BLOOMINGTON -- More people eating out and buying clothes are helping lead to a better-than-expected rebound in state sales tax revenue for Bloomington and Normal city governments, new data show.
State sales tax revenue — a key benchmark of local economic activity — rose 1.5 percent in the city of Bloomington and 3 percent for Normal in their 2011 fiscal years, which ended this past spring, early data show.
For both, it was the first annual increase in state sales tax collections since the recession took hold — and better than their projections.
Some revenue streams continue to lag, including income taxes strained by joblessness. But in Bloomington, where state sales tax revenue fell from $14.1 million in 2006 to $12.7 million last year, any turn is welcome news.
“That’s not dipping down anymore. That’s a real positive,” said Tim Ervin, the city of Bloomington’s finance director.
Other highlights from the unaudited fiscal 2011 data:
• In Bloomington, the 2 percent food and beverage tax brought in $3.8 million last fiscal year, a slight increase. Despite the recession, this stream has risen fairly consistently in restaurant-friendly Bloomington.
• In Normal, the 6 percent hotel/motel tax brought in $997,615 in fiscal 2011, up 17 percent, in the first full year that included receipts from the new Marriott Hotel and Conference Center. By contrast, Bloomington’s hotel/motel tax brought in $1.4 million, down 5 percent from 2010 and $218,500 below expectations.
• State income tax revenue — determined by a state formula that weighs population, as well as employment trends — fell in both cities by about 1.8 percent. In Bloomington, the $5.8 million collected is down from a recent high of $6.9 million in 2008. In Normal, its $3.9 million lags the $4.6 million from fiscal 2008 and 2009.
The recession’s sap on revenue led Bloomington, in part, to cut its workforce and increase its own locally set sales tax rate. And with a general reluctance to raise property taxes colliding with the cost of doing business generally rising, Bloomington is increasingly reliant on sales taxes, said City Manager David Hales.
The fiscal 2011 growth shows the local economy continues to improve and bodes well for the future, he said.
“I would’ve been very concerned to see (state sales tax revenue) drop over the prior year,” Hales said.
Normal’s sales, income and food and beverage tax revenue beat budget projections, Finance Director Andrew Huhn said. Its general fund ended fiscal 2011 with a $1.6 million surplus and a 10 percent reserve level.
In Bloomington, preliminary numbers indicate the city ended fiscal 2011 with a $4.8 million surplus — half from better-than-expected revenues, half from lower expenditures. Anticipating that, city officials previously decided to use $3.1 million of that for road resurfacing and its share of the new eastside Gaelic Park.

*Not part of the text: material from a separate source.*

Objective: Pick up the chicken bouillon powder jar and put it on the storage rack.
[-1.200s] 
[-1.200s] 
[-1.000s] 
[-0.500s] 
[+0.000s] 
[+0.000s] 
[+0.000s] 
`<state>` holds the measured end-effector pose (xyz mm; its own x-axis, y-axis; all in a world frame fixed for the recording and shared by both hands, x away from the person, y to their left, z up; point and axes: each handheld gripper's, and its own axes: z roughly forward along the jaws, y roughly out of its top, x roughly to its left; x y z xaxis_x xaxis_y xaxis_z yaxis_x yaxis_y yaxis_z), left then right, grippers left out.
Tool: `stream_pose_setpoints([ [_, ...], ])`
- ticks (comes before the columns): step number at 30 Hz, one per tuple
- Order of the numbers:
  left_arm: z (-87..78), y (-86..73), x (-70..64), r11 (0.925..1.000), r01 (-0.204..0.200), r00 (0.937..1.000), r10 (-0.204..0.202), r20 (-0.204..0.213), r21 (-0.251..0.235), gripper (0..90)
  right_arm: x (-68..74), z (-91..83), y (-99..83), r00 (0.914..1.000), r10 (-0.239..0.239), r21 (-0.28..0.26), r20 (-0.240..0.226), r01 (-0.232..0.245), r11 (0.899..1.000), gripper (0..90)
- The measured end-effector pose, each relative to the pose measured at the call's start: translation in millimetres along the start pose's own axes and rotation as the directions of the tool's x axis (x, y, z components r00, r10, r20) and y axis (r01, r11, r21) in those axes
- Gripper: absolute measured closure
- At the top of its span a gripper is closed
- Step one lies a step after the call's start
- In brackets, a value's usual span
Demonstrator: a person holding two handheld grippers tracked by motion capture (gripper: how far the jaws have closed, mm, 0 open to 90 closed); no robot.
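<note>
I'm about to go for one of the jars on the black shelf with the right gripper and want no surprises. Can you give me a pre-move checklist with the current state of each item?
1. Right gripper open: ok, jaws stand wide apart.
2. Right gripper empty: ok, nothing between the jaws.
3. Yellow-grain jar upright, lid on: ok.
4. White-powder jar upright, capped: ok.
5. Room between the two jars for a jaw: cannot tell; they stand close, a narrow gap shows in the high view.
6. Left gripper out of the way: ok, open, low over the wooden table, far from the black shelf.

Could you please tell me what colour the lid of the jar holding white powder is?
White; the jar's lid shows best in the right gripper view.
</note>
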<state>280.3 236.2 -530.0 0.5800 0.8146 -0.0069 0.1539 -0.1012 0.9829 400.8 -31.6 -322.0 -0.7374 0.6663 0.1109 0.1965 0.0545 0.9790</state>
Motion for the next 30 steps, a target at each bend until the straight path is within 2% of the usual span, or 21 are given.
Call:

The rest will raise the city’s reserves to about $11.4 million, slightly above its target of 15 percent of general fund expenditures. While welcoming the good news, Hales said there is a pent-up demand for costly infrastructure — from roadwork to new vehicles and other capital projects — that can eat up any overage.
Ervin noted that the City Council recently approved the purchase of a $524,500 fire engine to replace an aging vehicle. The 1.5 percent increase in state sales tax revenue for fiscal 2011 equates to about $188,173.
“That fire truck absorbs that — and more,” Ervin said.